Push the envelope a bit on the bottleneck repertoire; see if I can get a working repertoire of 40-60 tunes; keep a list of tunes and transcription notes, and keep these tunes in development for a while; practice them like I practice the jazz fingerstyle stuff, memorizing them and then keeping them simmering with all the other tunes, cycling through them and getting them just a little more solid every time I play them; play the tunes rather than practice them, memorize and then play

Fretted guitar: re-learn the Morgen and Galbraith fingerstyle pieces; work on my blues playing:

  1. Charlie Patton
  2. Muddy Waters
  3. Blind Lemon Jefferson
  4. Big Bill Broonzy
  5. Joseph Spence
  6. hill country and Memphis blues

For this stuff I should focus on getting the grooves done in different keys; get used to using a capo; play both pickstyle and fingerstyle; don’t be afraid to re-tune the instrument; experiment with tunings and various keys; get a sense of vocal ranges in various keys, then write some melodies using the different registers, write some words for the melodies.

Forget about being a jazz guitarist, except for the fingerstyle solos.
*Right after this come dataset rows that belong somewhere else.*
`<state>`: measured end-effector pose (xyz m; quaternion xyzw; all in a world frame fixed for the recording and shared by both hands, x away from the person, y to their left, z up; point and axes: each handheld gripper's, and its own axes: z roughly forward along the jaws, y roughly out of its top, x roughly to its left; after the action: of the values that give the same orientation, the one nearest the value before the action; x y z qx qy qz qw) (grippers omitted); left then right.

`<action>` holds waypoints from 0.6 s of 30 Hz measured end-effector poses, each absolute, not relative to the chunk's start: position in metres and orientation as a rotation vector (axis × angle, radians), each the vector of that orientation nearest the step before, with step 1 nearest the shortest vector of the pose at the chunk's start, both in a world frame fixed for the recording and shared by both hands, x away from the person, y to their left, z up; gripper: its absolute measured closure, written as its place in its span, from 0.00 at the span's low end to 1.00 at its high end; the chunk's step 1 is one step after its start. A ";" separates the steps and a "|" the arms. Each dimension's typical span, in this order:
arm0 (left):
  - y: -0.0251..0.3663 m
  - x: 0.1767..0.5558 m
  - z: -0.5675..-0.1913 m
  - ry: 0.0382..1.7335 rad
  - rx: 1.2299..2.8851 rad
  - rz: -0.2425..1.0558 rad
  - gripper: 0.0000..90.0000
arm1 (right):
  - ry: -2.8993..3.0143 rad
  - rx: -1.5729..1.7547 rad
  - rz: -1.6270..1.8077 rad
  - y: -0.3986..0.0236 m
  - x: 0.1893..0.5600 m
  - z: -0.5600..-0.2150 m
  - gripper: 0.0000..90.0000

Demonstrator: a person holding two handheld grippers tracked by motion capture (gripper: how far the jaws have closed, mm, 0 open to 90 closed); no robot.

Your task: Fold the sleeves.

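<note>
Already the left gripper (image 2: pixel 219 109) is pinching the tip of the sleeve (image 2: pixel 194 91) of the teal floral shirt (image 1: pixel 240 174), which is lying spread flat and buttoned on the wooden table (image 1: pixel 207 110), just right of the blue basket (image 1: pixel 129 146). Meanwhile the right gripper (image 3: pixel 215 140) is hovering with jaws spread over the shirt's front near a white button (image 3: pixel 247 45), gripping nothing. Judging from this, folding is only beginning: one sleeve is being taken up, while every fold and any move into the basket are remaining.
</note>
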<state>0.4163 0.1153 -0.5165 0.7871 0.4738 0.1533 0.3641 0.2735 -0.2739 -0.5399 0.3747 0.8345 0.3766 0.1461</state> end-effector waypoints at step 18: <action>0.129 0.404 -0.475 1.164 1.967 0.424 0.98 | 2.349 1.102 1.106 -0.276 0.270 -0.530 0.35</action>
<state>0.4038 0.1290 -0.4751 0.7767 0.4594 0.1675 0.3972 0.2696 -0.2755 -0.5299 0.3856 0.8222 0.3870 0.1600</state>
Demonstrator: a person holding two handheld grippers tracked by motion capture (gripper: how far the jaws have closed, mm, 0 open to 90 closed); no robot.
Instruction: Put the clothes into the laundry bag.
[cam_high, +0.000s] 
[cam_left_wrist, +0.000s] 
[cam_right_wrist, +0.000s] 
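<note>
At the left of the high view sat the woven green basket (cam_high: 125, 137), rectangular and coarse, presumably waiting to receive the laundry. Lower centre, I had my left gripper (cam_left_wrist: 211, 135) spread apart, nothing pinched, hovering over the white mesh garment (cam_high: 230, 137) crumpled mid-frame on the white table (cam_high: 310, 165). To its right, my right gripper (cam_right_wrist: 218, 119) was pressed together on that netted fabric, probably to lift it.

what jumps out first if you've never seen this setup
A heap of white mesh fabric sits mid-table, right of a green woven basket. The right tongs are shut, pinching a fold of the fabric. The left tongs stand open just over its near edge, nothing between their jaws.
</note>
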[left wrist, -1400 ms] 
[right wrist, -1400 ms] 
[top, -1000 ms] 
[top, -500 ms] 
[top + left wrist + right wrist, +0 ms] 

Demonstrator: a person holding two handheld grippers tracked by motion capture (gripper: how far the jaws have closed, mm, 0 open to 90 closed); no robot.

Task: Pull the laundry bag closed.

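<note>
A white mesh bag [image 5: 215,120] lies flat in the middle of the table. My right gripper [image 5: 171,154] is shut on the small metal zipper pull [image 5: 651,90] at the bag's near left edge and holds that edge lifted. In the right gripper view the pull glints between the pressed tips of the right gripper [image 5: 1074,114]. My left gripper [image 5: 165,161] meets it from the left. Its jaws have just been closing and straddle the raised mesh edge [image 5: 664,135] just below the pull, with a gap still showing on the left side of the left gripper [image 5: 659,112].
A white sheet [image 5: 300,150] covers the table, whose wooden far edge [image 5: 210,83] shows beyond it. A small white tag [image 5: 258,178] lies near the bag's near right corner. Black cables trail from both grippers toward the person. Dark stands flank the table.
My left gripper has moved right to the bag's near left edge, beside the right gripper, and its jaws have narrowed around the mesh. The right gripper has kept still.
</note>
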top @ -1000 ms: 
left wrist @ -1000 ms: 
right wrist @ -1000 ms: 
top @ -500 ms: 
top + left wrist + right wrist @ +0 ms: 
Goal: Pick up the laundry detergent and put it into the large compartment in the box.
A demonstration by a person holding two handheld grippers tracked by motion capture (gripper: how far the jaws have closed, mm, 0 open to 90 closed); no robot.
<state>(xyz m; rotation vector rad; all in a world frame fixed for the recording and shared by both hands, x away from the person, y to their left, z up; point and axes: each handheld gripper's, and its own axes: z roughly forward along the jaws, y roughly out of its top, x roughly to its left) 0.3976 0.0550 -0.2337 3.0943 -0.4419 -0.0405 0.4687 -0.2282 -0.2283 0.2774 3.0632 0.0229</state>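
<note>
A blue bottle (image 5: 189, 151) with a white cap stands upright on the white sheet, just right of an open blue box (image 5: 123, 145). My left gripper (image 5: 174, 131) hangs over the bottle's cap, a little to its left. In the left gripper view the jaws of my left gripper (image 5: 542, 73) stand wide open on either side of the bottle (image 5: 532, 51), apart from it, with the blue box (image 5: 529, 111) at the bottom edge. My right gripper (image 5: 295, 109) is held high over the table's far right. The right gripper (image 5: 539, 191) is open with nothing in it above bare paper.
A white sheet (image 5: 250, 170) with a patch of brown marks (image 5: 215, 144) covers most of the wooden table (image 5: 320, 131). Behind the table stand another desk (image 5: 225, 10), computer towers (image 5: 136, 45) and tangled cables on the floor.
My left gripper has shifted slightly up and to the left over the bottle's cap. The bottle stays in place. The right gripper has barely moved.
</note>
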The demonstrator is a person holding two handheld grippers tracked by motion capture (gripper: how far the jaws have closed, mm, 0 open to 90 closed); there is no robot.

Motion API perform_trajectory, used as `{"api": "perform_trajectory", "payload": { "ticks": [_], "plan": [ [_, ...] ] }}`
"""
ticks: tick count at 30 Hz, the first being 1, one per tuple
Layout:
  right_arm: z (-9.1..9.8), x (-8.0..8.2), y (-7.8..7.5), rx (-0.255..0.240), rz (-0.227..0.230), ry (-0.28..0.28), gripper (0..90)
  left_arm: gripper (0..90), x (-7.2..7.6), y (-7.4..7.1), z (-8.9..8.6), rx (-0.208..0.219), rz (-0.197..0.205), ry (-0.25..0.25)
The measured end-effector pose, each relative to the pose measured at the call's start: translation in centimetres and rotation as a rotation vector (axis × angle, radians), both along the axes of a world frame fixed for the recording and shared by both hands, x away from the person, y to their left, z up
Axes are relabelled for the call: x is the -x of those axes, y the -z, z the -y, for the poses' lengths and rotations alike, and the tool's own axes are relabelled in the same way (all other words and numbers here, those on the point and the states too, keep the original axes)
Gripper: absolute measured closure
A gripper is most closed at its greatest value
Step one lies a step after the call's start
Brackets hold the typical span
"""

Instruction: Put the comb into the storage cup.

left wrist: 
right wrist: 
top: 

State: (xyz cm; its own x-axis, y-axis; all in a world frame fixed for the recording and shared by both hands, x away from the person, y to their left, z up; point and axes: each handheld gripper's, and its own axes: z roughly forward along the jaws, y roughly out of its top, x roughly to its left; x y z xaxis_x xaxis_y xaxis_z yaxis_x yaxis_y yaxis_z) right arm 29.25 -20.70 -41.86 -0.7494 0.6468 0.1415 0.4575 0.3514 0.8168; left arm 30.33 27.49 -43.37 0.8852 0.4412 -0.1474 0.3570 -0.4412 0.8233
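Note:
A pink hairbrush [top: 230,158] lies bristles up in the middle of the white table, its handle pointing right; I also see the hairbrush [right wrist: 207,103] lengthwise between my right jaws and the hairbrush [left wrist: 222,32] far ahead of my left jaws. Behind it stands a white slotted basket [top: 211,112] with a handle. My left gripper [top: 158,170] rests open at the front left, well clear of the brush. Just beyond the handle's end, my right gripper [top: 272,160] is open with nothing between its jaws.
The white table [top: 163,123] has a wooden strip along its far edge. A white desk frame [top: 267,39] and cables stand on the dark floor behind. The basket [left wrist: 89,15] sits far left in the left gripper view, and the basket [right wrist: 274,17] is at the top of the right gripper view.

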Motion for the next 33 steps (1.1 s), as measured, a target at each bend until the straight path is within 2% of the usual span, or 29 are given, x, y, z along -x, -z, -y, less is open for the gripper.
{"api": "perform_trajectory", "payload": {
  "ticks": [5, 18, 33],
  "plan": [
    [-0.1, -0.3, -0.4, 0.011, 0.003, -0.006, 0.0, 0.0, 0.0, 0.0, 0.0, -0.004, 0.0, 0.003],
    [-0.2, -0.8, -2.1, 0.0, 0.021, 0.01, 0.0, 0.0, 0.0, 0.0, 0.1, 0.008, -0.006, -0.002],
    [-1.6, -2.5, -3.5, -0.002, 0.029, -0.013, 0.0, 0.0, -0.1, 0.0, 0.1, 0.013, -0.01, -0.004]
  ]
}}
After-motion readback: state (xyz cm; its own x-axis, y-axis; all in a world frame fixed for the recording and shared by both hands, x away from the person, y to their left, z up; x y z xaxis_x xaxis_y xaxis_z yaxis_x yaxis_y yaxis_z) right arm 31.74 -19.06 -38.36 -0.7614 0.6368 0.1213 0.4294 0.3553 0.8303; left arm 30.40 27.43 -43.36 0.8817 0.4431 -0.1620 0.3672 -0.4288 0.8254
Work on being a better blues guitarist, and add some elements of jazz to the playing. Learn some funk and Afrobeat. Work out tunes in different keys, tempos/tempi, and time signatures. Work on getting a great Strat tone for both bottleneck and standard tuning. Play more pickstyle guitar, but don’t lose sight of the fact that I am a fingerstyle player.